* **Work order**
Would you write out each line of the material below exactly, skipping every picture?

* **Given data**
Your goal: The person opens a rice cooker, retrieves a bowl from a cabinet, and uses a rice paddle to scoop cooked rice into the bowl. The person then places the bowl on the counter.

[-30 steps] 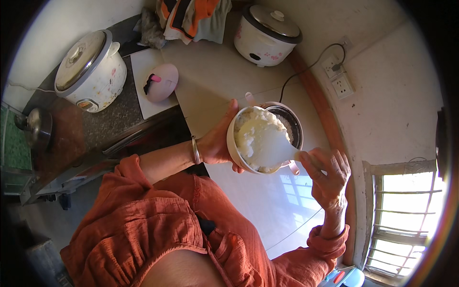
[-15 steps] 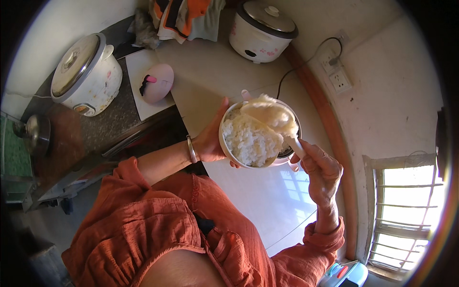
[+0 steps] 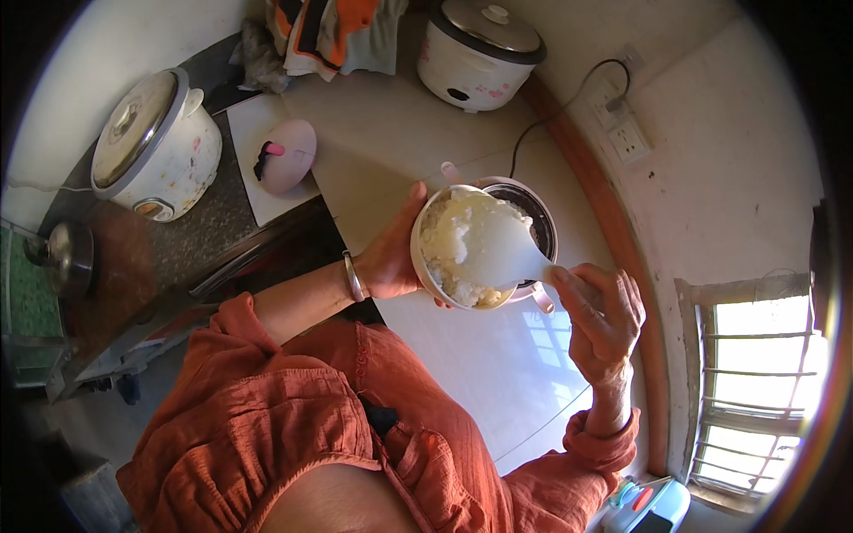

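My left hand (image 3: 391, 259) is wrapped around the left side of a white bowl (image 3: 419, 265) heaped with cooked rice (image 3: 444, 233). In my right hand (image 3: 604, 315) is the handle of a pale rice paddle (image 3: 505, 249), its broad blade lying over the rice and covering much of it. Just behind and to the right of the bowl stands a small pink pot (image 3: 550, 213) with a dark inside, partly hidden by the bowl. Pink handles stick out from it, and rice grains cling to its inner wall.
A floral rice cooker (image 3: 480, 62) stands at the far wall, another cooker (image 3: 164, 147) on the dark counter at left. A pink lid (image 3: 289, 155) lies on a white board. A black cord (image 3: 542, 131) runs to a wall socket (image 3: 628, 139). A barred window (image 3: 751, 382) is at right.
The paddle, heaped with rice before, has turned over and now lies blade-down on the rice in the bowl. My right hand has rotated; more of the pot's dark inside shows.
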### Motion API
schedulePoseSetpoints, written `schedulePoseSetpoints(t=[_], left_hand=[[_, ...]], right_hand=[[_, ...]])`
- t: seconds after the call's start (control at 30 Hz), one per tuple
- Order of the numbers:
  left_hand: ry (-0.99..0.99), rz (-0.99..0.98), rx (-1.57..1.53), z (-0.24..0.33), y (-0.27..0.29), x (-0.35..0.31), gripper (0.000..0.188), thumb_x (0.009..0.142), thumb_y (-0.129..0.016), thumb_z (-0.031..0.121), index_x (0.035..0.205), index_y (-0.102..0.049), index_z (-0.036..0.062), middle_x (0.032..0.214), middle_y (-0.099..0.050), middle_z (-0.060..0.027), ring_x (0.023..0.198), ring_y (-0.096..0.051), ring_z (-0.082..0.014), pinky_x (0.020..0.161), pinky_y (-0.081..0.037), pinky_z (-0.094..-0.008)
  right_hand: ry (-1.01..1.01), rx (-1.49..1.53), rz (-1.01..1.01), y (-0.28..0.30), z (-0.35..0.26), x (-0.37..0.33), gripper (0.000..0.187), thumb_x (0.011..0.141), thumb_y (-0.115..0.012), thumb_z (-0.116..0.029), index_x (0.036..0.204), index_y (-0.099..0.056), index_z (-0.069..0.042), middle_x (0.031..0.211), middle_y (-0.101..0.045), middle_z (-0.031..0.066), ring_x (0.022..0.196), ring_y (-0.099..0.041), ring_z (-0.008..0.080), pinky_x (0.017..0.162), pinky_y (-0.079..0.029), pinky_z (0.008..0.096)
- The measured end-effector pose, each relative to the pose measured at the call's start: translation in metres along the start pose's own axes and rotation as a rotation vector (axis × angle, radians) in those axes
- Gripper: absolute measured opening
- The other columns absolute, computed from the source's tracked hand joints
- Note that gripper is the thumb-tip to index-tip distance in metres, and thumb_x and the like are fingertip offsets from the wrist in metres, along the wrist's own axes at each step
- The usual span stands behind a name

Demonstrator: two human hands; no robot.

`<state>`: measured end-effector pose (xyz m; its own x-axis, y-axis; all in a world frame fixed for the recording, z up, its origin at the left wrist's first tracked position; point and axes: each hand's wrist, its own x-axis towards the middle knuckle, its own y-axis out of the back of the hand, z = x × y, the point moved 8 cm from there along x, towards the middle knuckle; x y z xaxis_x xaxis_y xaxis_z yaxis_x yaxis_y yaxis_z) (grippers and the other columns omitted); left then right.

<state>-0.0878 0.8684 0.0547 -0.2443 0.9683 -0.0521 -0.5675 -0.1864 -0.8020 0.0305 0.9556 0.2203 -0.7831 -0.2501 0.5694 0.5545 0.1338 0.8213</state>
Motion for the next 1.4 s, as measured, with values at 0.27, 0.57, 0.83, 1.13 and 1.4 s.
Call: schedulePoseSetpoints(t=[0.27,0.57,0.83,1.13,1.4], left_hand=[[0.005,0.022,0.006,-0.006,0.006,-0.003,0.083,0.084,-0.019,0.075,0.140,-0.035,0.0156,0.140,-0.042,-0.0069,0.127,-0.043,-0.0239,0.102,-0.038,-0.0438],[-0.043,0.055,0.040,0.000,0.005,-0.004,0.083,0.086,-0.014,0.072,0.142,-0.030,0.0142,0.143,-0.036,-0.0072,0.130,-0.039,-0.0245,0.105,-0.035,-0.0426],[-0.086,-0.059,0.040,-0.008,0.016,-0.009,0.080,0.086,-0.028,0.068,0.144,-0.023,0.0132,0.145,-0.032,-0.0067,0.131,-0.036,-0.0225,0.106,-0.035,-0.0417],[-0.174,-0.252,-0.092,-0.013,0.035,-0.021,0.095,0.073,-0.075,0.041,0.144,-0.018,0.0127,0.142,-0.033,-0.0049,0.130,-0.035,-0.0213,0.106,-0.036,-0.0396],[-0.290,-0.066,0.074,0.000,0.017,-0.018,0.111,0.061,-0.086,0.034,0.144,-0.016,0.0133,0.140,-0.032,-0.0058,0.130,-0.034,-0.0205,0.106,-0.036,-0.0388]], right_hand=[[0.041,-0.047,-0.132,-0.004,-0.005,0.009,0.040,0.068,-0.067,-0.001,0.106,-0.069,-0.016,0.079,-0.059,0.0030,0.062,-0.055,0.0164,0.053,-0.043,0.0307],[-0.412,0.606,-0.023,-0.003,0.026,-0.006,0.026,0.081,-0.061,0.003,0.107,-0.066,0.000,0.080,-0.063,0.0111,0.071,-0.062,0.0168,0.063,-0.049,0.0261],[-0.339,0.382,-0.061,-0.009,0.024,-0.009,0.027,0.081,-0.061,0.001,0.107,-0.066,-0.004,0.076,-0.062,0.0107,0.063,-0.062,0.0195,0.057,-0.050,0.0291],[-0.399,0.319,0.112,-0.004,0.027,-0.025,0.027,0.085,-0.060,-0.001,0.111,-0.064,-0.002,0.074,-0.063,0.0124,0.062,-0.062,0.0192,0.055,-0.049,0.0289],[-0.128,-0.098,0.086,-0.012,-0.017,-0.025,0.044,0.063,-0.064,0.009,0.107,-0.065,0.002,0.075,-0.058,0.0099,0.057,-0.057,0.0176,0.048,-0.046,0.0287]])
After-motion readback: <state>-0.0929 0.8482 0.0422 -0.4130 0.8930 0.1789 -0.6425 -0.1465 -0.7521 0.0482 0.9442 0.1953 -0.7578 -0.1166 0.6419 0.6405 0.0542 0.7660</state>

* **Answer section**
Your goal: The person opens a rice cooker, retrieves a bowl from a cabinet, and uses a rice paddle to scoop cooked rice into the bowl. The person then places the bowl on the counter.

[-30 steps] 
[-15 steps] 
[+0 steps] 

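My left hand (image 3: 391, 259) is wrapped around the left side of a white bowl (image 3: 419, 265) heaped with cooked rice (image 3: 444, 233). In my right hand (image 3: 604, 315) is the handle of a pale rice paddle (image 3: 505, 249), its broad blade lying over the rice and covering much of it. Just behind and to the right of the bowl stands a small pink pot (image 3: 550, 213) with a dark inside, partly hidden by the bowl. Pink handles stick out from it, and rice grains cling to its inner wall.
A floral rice cooker (image 3: 480, 62) stands at the far wall, another cooker (image 3: 164, 147) on the dark counter at left. A pink lid (image 3: 289, 155) lies on a white board. A black cord (image 3: 542, 131) runs to a wall socket (image 3: 628, 139). A barred window (image 3: 751, 382) is at right.
The paddle, heaped with rice before, has turned over and now lies blade-down on the rice in the bowl. My right hand has rotated; more of the pot's dark inside shows.
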### Motion API
schedulePoseSetpoints, written `schedulePoseSetpoints(t=[_], left_hand=[[_, ...]], right_hand=[[_, ...]])`
- t: seconds after the call's start (control at 30 Hz), one per tuple
- Order of the numbers:
  left_hand: ry (-0.99..0.99), rz (-0.99..0.98), rx (-1.57..1.53), z (-0.24..0.33), y (-0.27..0.29), x (-0.35..0.31), gripper (0.000..0.188), thumb_x (0.009..0.142), thumb_y (-0.129..0.016), thumb_z (-0.031..0.121), index_x (0.035..0.205), index_y (-0.102..0.049), index_z (-0.036..0.062), middle_x (0.032..0.214), middle_y (-0.099..0.050), middle_z (-0.060..0.027), ring_x (0.023..0.198), ring_y (-0.096..0.051), ring_z (-0.082..0.014), pinky_x (0.020..0.161), pinky_y (-0.081..0.037), pinky_z (-0.094..-0.008)
  right_hand: ry (-1.01..1.01), rx (-1.49..1.53), rz (-1.01..1.01), y (-0.28..0.30), z (-0.35..0.26), x (-0.37..0.33), gripper (0.000..0.187), thumb_x (0.011..0.141), thumb_y (-0.115..0.012), thumb_z (-0.116..0.029), index_x (0.036..0.204), index_y (-0.099..0.056), index_z (-0.069..0.042), middle_x (0.031..0.211), middle_y (-0.101..0.045), middle_z (-0.031..0.066), ring_x (0.022..0.196), ring_y (-0.099..0.041), ring_z (-0.008..0.080), pinky_x (0.017..0.162), pinky_y (-0.079..0.029), pinky_z (0.008..0.096)
- The measured end-effector pose, each relative to the pose measured at the call's start: translation in metres along the start pose's own axes and rotation as a rotation vector (axis × angle, radians) in those axes
- Gripper: absolute measured opening
- The other columns absolute, computed from the source's tracked hand joints
- Note that gripper is the thumb-tip to index-tip distance in metres, and thumb_x and the like are fingertip offsets from the wrist in metres, along the wrist's own axes at each step
- The usual span stands behind a name

Demonstrator: two human hands; no robot.

`<state>`: measured end-effector pose (xyz m; its own x-axis, y-axis; all in a world frame fixed for the recording, z up, its origin at the left wrist's first tracked position; point and axes: each hand's wrist, its own x-axis towards the middle knuckle, its own y-axis out of the back of the hand, z = x × y, the point moved 8 cm from there along x, towards the middle knuckle; x y z xaxis_x xaxis_y xaxis_z yaxis_x yaxis_y yaxis_z) (grippers and the other columns omitted); left then right.

<state>-0.0878 0.8684 0.0547 -0.2443 0.9683 -0.0521 -0.5675 -0.1864 -0.8020 0.0305 0.9556 0.2203 -0.7831 -0.2501 0.5694 0.5545 0.1338 0.8213</state>
Motion for the next 1.4 s, as measured, with values at 0.27, 0.57, 0.83, 1.13 and 1.4 s.
Call: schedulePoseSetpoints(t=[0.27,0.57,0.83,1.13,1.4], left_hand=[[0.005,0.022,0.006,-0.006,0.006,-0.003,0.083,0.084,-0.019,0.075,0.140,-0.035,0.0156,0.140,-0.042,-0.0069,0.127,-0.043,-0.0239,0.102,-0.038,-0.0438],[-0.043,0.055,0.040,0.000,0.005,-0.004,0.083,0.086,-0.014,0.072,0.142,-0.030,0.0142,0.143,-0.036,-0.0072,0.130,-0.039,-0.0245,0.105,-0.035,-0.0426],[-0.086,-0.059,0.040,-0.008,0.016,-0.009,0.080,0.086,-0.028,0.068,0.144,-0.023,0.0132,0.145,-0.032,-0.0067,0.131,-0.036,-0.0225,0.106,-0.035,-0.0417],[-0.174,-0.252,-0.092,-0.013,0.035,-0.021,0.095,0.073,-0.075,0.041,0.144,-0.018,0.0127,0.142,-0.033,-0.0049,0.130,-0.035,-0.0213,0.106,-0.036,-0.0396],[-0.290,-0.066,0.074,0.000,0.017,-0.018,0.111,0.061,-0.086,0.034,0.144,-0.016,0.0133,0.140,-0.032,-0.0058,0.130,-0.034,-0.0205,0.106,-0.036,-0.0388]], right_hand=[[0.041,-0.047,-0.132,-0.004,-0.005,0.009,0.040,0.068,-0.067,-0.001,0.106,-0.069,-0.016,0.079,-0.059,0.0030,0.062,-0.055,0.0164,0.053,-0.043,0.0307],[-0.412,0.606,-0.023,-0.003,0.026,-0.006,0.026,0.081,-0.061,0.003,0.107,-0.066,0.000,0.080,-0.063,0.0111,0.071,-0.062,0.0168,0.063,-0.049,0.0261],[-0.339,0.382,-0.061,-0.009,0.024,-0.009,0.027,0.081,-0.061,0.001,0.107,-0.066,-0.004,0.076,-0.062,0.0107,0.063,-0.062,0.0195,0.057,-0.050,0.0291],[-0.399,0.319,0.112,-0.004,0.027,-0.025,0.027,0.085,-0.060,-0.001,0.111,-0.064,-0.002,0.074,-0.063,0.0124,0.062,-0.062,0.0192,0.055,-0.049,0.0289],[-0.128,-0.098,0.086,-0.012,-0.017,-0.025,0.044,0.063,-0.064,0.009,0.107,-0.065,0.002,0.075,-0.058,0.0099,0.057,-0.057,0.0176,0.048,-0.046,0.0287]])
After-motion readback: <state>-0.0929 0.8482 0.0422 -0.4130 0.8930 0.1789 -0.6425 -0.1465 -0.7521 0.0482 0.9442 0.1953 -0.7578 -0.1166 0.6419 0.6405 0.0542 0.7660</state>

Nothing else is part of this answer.